Task item: Some lines in the material below hold the word "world". Copy all of them.
(Beginning of Data section)
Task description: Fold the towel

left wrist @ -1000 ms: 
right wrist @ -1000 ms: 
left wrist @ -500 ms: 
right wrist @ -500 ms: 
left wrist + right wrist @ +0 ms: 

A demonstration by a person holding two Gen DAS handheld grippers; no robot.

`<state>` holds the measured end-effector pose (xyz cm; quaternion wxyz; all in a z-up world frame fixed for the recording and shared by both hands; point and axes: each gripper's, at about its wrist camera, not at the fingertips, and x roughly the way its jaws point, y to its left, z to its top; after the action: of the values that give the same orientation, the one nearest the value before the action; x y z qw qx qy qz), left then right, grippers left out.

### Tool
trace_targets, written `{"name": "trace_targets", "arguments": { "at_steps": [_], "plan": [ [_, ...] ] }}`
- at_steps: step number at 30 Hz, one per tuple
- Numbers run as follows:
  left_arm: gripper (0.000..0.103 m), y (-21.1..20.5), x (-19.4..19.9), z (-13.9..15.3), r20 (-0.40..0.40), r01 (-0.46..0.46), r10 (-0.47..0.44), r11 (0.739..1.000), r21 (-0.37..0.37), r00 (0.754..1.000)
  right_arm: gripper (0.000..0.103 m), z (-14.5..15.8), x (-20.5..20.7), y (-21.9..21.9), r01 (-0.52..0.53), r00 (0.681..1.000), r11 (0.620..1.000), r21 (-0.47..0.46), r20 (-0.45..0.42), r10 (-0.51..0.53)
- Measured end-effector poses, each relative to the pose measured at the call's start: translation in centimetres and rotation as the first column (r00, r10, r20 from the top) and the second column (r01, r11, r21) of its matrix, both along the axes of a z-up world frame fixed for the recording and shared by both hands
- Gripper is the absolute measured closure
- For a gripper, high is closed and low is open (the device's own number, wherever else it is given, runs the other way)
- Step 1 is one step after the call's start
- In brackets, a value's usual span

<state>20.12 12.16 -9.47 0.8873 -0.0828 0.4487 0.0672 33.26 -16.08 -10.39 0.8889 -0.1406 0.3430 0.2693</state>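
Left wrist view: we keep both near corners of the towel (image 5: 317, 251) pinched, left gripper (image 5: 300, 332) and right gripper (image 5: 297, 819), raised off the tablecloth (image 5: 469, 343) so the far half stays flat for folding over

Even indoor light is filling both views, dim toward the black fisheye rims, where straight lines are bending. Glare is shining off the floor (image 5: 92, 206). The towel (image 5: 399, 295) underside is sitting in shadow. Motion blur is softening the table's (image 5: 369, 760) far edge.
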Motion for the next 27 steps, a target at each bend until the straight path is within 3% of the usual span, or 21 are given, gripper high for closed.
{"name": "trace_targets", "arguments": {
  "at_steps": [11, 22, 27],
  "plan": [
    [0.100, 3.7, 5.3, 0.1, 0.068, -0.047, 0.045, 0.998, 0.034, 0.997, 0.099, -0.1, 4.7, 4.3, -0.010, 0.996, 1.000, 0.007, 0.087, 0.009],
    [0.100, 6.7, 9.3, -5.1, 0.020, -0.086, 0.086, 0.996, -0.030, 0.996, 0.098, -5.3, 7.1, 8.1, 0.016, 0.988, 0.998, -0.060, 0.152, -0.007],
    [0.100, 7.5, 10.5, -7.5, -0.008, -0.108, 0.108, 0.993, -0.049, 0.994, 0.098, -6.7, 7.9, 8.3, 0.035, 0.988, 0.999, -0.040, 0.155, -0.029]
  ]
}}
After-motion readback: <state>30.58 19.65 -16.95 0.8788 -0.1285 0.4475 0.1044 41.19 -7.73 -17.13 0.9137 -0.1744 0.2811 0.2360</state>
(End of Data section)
Output:
`<state>` holds the measured end-effector pose (xyz cm; quaternion wxyz; all in a z-up world frame fixed for the recording and shared by both hands; point and axes: each gripper's, at about its wrist camera, not at the fingertips, and x roughly the way its jaws point, y to its left, z to its top; after the action: of the values that give the same orientation, the one nearest the value before the action; x y z qw qx qy qz), left then right, grippers left out.
- Measured end-effector poses, each relative to the pose measured at the call's start: translation in centimetres and rotation as the first column (r00, r10, r20 from the top) and the second column (r01, r11, r21) of its matrix, both along the axes of a z-up world frame fixed for the recording and shared by both hands

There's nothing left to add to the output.